= Beginning of Section =
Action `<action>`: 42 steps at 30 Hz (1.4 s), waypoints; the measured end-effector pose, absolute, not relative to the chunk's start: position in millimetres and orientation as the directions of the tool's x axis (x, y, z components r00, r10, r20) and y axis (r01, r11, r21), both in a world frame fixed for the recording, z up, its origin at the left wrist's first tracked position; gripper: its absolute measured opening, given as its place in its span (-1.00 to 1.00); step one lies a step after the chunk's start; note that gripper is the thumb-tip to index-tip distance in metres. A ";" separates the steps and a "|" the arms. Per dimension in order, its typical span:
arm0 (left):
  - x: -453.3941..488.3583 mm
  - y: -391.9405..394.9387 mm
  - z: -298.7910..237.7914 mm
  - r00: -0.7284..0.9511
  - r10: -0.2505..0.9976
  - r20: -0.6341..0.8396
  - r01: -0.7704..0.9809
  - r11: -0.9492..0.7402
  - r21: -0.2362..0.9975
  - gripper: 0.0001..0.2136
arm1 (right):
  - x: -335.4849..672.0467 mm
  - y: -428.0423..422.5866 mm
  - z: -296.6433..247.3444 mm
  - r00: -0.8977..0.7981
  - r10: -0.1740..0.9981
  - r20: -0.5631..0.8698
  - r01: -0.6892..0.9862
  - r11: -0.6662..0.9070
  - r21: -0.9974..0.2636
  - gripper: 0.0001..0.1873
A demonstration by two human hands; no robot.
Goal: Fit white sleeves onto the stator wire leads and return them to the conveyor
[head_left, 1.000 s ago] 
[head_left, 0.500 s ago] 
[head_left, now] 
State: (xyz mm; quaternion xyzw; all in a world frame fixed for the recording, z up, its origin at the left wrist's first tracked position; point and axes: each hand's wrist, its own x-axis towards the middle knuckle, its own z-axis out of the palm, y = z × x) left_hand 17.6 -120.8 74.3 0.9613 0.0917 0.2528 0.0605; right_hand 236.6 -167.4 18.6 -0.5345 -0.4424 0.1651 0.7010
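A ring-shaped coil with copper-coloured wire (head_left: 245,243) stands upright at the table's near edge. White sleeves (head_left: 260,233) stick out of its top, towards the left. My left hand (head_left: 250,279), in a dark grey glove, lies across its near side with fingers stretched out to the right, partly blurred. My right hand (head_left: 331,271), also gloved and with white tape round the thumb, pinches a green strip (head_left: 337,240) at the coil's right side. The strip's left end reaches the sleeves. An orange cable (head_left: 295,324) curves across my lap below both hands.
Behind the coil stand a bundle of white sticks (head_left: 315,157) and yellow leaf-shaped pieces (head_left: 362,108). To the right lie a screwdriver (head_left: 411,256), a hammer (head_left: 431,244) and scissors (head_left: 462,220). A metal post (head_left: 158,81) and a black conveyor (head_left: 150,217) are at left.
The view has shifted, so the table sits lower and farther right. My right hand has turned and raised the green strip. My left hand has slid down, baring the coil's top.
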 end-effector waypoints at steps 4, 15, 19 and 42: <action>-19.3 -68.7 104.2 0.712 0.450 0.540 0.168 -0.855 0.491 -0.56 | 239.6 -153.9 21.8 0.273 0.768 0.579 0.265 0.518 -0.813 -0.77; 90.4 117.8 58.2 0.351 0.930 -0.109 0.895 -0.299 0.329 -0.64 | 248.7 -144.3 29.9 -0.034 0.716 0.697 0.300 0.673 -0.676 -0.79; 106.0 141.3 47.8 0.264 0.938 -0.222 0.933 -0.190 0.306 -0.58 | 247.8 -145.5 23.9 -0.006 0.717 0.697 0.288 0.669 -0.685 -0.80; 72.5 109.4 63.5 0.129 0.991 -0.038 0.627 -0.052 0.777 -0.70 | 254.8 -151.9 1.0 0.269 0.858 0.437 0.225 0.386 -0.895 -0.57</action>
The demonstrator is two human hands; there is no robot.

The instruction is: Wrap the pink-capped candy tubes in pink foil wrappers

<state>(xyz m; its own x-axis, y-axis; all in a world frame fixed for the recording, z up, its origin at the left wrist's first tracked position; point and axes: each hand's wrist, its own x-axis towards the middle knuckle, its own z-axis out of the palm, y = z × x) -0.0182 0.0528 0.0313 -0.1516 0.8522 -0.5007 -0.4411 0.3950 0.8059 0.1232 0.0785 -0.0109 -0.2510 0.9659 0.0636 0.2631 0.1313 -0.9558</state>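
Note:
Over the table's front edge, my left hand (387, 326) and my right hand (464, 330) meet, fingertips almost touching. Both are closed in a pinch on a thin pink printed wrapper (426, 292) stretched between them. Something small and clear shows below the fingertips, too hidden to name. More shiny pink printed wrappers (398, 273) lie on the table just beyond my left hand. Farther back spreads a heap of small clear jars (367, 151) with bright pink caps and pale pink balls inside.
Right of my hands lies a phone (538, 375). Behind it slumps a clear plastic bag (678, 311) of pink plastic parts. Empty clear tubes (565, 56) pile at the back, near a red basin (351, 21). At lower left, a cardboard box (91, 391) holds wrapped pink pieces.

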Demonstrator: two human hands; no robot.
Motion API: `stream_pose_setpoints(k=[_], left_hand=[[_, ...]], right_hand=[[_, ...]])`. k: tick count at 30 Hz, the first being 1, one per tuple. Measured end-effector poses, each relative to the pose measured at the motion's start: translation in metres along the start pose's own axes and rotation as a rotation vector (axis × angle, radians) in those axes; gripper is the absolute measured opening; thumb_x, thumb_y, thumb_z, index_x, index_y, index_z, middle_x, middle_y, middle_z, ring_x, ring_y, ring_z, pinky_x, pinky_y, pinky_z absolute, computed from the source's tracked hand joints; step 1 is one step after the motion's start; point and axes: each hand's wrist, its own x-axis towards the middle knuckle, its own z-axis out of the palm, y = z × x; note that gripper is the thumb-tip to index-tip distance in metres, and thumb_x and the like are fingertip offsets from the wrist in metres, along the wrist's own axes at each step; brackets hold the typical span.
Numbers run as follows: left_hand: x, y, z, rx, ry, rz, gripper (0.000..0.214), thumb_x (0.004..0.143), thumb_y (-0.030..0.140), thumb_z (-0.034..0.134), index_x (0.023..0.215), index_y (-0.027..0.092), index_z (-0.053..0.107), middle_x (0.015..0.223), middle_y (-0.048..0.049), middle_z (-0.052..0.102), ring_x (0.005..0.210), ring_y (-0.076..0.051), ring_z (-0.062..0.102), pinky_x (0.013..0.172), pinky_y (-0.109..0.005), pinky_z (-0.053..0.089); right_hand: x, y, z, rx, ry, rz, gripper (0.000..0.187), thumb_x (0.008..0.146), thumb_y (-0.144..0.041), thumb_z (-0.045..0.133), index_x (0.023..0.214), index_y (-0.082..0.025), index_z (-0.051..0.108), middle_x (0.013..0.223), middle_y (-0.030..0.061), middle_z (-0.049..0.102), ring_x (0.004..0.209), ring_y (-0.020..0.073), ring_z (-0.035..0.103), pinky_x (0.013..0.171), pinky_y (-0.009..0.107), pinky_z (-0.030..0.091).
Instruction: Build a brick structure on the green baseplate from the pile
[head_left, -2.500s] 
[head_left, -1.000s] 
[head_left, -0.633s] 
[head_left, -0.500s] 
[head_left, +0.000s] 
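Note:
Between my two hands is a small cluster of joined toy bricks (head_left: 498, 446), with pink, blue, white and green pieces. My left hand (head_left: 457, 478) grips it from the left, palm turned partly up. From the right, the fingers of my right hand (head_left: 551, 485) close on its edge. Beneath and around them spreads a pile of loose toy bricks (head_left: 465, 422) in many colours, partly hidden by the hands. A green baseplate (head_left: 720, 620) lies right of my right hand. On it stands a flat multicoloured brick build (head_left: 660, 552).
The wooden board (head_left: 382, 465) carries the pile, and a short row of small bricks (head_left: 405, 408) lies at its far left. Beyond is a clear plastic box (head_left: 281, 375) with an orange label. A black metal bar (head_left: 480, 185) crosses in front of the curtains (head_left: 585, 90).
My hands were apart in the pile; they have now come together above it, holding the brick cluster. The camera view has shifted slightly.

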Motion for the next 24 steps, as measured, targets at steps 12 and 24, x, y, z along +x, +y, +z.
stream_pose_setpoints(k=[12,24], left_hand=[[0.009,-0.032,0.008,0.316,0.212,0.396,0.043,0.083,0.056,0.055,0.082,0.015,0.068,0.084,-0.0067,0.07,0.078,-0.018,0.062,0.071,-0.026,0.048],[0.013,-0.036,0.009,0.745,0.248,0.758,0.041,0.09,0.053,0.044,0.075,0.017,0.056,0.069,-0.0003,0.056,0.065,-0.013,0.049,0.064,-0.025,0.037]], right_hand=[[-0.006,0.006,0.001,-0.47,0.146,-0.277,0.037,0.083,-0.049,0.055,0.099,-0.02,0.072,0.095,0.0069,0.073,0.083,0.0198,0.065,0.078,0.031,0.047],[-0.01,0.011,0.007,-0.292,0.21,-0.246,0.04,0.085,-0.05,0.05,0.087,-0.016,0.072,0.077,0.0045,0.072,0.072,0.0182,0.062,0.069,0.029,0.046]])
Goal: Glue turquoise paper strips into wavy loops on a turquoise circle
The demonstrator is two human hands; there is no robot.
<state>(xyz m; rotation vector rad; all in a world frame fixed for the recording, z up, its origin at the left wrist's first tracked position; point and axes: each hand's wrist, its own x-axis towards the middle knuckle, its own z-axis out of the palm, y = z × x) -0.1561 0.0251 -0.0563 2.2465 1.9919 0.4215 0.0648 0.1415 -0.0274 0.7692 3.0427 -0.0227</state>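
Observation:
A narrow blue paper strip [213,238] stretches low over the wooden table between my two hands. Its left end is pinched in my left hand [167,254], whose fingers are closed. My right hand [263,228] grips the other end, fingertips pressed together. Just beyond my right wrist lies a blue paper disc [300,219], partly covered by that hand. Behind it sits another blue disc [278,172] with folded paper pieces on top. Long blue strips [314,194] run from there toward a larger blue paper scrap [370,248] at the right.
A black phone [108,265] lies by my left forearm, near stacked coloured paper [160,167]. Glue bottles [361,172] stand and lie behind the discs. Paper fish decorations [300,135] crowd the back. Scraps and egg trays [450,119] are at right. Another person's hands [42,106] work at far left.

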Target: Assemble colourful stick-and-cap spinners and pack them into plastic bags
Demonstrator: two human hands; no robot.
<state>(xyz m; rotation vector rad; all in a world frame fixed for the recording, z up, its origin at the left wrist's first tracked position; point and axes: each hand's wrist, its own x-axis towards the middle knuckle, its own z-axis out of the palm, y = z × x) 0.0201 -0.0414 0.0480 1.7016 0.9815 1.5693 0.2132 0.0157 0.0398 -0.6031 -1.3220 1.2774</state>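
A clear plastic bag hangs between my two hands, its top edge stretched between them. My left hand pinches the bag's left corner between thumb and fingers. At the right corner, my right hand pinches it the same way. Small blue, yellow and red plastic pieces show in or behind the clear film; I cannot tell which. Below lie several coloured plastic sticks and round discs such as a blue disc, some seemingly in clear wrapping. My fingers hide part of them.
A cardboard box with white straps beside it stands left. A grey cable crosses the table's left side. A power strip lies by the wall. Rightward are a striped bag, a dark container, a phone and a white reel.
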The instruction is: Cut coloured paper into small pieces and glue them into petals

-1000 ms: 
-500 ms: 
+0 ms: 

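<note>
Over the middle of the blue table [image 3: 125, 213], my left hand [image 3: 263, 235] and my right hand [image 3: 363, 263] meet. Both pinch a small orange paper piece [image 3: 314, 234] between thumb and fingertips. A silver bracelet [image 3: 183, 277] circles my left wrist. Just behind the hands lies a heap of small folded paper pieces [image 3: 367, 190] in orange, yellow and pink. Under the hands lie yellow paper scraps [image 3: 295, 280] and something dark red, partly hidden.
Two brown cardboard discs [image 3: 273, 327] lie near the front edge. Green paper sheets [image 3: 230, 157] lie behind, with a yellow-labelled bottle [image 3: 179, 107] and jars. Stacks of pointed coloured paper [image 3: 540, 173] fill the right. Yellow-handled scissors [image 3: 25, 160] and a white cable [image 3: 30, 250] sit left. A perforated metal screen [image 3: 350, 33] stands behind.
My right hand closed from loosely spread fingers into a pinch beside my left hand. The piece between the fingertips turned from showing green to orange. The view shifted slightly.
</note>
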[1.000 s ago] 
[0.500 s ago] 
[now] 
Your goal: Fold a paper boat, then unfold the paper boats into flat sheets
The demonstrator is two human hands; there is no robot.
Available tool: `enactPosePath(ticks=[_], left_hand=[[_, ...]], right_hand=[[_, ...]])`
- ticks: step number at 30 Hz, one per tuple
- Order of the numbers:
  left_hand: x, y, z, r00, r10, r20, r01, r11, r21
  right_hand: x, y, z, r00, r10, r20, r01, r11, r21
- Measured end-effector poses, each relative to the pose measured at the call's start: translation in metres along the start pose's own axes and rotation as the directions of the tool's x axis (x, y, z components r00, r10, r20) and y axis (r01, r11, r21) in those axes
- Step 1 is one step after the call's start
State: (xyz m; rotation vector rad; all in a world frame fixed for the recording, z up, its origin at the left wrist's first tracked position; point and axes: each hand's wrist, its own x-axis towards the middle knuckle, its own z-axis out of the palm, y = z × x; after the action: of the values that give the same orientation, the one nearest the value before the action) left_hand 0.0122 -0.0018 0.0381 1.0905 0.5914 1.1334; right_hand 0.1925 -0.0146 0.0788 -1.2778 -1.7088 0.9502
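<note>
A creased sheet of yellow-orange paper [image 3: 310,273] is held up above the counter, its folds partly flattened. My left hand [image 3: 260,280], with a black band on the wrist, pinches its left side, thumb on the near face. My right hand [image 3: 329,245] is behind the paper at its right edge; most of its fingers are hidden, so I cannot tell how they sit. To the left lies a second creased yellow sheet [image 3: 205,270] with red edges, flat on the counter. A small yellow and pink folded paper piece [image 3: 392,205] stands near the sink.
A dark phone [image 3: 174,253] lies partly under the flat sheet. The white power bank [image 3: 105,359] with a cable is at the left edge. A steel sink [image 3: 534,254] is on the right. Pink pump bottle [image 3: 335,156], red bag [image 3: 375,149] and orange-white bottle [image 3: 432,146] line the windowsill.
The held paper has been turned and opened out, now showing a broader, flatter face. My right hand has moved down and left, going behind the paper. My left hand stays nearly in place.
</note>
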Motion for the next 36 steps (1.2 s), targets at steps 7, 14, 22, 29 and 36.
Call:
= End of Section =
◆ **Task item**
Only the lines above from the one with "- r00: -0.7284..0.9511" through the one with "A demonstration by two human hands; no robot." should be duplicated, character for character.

◆ **Response to this task**
  - r00: -0.7284..0.9511
  - r10: -0.2505..0.9976
  - r20: -0.6341..0.8396
  - r01: -0.7704..0.9809
  - r11: -0.9492..0.7402
  - r21: -0.2362..0.9975
  - gripper: 0.0001..0.2136
arm1 (right):
  - x: -335.4849..672.0467 mm
  - y: -428.0423..422.5866 mm
  - z: -296.6433..247.3444 mm
  - r00: -0.8977..0.7981
  - r10: -0.1740..0.9981
  - r20: -0.5631..0.8698
  - r01: -0.6892..0.9862
  - r11: -0.6662..0.9070
  - r21: -0.9974..0.2636
  - gripper: 0.0001..0.1873
A demonstration by two human hands; no robot.

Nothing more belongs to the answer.